TASK GOAL — The data must be given again exactly as written, with all images omitted.

SOURCE DATA —
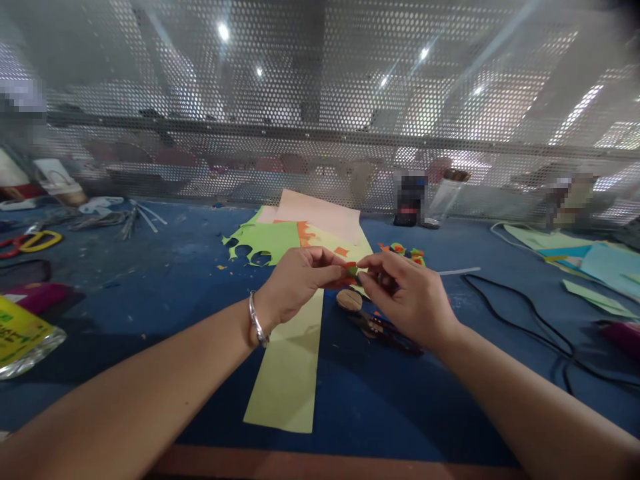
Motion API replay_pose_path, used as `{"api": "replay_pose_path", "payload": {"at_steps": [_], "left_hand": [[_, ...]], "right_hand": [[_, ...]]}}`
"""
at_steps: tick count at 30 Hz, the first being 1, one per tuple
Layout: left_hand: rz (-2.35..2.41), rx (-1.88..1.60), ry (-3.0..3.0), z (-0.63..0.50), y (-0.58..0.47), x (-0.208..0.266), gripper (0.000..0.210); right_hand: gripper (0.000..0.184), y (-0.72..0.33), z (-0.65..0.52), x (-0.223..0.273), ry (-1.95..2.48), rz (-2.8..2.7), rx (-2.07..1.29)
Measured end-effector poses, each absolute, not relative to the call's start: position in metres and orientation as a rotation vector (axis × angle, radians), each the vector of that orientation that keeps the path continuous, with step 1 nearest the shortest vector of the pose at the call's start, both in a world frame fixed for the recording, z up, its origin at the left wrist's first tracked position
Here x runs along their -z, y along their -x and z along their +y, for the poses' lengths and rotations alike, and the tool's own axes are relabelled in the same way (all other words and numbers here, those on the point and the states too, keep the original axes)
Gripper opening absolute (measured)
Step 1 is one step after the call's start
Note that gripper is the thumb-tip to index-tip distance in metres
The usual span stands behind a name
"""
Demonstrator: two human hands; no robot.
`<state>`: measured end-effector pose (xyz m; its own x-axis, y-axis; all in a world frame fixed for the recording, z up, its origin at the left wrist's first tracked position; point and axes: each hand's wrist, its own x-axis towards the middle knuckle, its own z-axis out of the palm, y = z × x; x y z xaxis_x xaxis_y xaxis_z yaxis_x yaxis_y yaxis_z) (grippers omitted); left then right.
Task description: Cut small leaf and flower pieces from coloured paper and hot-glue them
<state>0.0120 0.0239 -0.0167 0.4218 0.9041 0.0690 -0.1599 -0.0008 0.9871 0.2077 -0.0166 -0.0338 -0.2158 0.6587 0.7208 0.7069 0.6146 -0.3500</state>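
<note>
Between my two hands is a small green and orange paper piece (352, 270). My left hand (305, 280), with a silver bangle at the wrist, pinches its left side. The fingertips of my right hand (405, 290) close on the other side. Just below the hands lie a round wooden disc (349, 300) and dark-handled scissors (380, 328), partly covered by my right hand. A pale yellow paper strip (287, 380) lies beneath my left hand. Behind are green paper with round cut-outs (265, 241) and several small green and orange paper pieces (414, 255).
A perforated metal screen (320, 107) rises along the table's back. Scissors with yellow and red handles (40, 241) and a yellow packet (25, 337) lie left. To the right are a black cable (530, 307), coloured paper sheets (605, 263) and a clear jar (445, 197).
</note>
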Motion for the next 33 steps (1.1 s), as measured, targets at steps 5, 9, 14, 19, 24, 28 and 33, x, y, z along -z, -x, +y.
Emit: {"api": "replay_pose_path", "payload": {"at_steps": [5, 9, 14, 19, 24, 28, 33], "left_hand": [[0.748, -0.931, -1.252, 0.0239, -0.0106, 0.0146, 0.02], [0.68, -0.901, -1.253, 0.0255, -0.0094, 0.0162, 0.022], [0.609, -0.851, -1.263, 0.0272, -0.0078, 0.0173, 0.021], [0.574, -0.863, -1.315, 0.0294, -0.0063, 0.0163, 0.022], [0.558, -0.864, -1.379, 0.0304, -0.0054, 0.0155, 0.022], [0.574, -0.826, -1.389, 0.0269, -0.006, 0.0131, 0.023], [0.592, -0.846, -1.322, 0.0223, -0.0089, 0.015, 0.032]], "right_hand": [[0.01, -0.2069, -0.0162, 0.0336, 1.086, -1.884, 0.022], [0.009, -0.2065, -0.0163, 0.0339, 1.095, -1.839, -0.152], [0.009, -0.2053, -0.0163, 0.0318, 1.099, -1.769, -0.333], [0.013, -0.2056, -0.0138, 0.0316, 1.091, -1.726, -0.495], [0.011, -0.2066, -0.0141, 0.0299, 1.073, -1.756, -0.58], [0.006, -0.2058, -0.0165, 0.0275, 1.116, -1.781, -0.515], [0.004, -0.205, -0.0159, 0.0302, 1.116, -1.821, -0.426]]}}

RESULT OF THIS EXERCISE —
Motion API replay_pose_path, used as `{"api": "replay_pose_path", "payload": {"at_steps": [_], "left_hand": [[_, ...]], "right_hand": [[_, ...]]}}`
"""
at_steps: tick count at 30 Hz, the first being 1, one per tuple
Layout: left_hand: rz (-2.35..2.41), rx (-1.88..1.60), ry (-3.0..3.0), z (-0.63..0.50), y (-0.58..0.47), x (-0.208..0.266), gripper (0.000..0.210); right_hand: gripper (0.000..0.184), y (-0.72..0.33), z (-0.65..0.52), x (-0.223..0.273), ry (-1.95..2.48), rz (-2.8..2.7), rx (-2.07..1.29)
Measured end-effector poses, each absolute, not relative to the call's start: position in metres and orientation as a rotation vector (axis × angle, radians), each the vector of that orientation that keeps the path continuous, with step 1 nearest the shortest vector of the pose at the call's start, both in a world frame fixed for the recording, z up, its origin at the left wrist's first tracked position
Here x runs along their -z, y along their -x and z along their +y, for the poses' lengths and rotations alike, and the tool's own axes are relabelled in the same way (all other words and numbers here, those on the point and the states too, keep the original axes)
Gripper opening absolute (measured)
Step 1 is one step after the call's start
Note that gripper is the thumb-tip to index-tip distance in metres
The usual span stands behind a name
"""
Demonstrator: two human hands; no robot.
`<state>`: measured end-effector pose (xyz m; its own x-axis, y-axis; all in a world frame fixed for the recording, z up, its origin at the left wrist's first tracked position; point and axes: each hand's wrist, its own x-axis towards the middle knuckle, its own z-axis out of the palm, y = z × x; x y z xaxis_x xaxis_y xaxis_z yaxis_x yaxis_y yaxis_z) (grippers omitted); left then right.
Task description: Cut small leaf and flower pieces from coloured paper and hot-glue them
<state>0.0120 0.0239 -0.0167 0.4218 0.9041 0.0690 -0.1599 -0.0008 0.9871 0.2077 -0.0166 -0.0338 -0.2158 0.6587 0.7208 0.7069 0.6146 -0.3500</state>
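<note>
Between my two hands is a small green and orange paper piece (352, 270). My left hand (305, 280), with a silver bangle at the wrist, pinches its left side. The fingertips of my right hand (405, 290) close on the other side. Just below the hands lie a round wooden disc (349, 300) and dark-handled scissors (380, 328), partly covered by my right hand. A pale yellow paper strip (287, 380) lies beneath my left hand. Behind are green paper with round cut-outs (265, 241) and several small green and orange paper pieces (414, 255).
A perforated metal screen (320, 107) rises along the table's back. Scissors with yellow and red handles (40, 241) and a yellow packet (25, 337) lie left. To the right are a black cable (530, 307), coloured paper sheets (605, 263) and a clear jar (445, 197).
</note>
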Motion for the next 33 steps (1.1 s), as measured, targets at steps 5, 9, 14, 19, 24, 28 and 33, x, y, z along -z, -x, +y.
Emit: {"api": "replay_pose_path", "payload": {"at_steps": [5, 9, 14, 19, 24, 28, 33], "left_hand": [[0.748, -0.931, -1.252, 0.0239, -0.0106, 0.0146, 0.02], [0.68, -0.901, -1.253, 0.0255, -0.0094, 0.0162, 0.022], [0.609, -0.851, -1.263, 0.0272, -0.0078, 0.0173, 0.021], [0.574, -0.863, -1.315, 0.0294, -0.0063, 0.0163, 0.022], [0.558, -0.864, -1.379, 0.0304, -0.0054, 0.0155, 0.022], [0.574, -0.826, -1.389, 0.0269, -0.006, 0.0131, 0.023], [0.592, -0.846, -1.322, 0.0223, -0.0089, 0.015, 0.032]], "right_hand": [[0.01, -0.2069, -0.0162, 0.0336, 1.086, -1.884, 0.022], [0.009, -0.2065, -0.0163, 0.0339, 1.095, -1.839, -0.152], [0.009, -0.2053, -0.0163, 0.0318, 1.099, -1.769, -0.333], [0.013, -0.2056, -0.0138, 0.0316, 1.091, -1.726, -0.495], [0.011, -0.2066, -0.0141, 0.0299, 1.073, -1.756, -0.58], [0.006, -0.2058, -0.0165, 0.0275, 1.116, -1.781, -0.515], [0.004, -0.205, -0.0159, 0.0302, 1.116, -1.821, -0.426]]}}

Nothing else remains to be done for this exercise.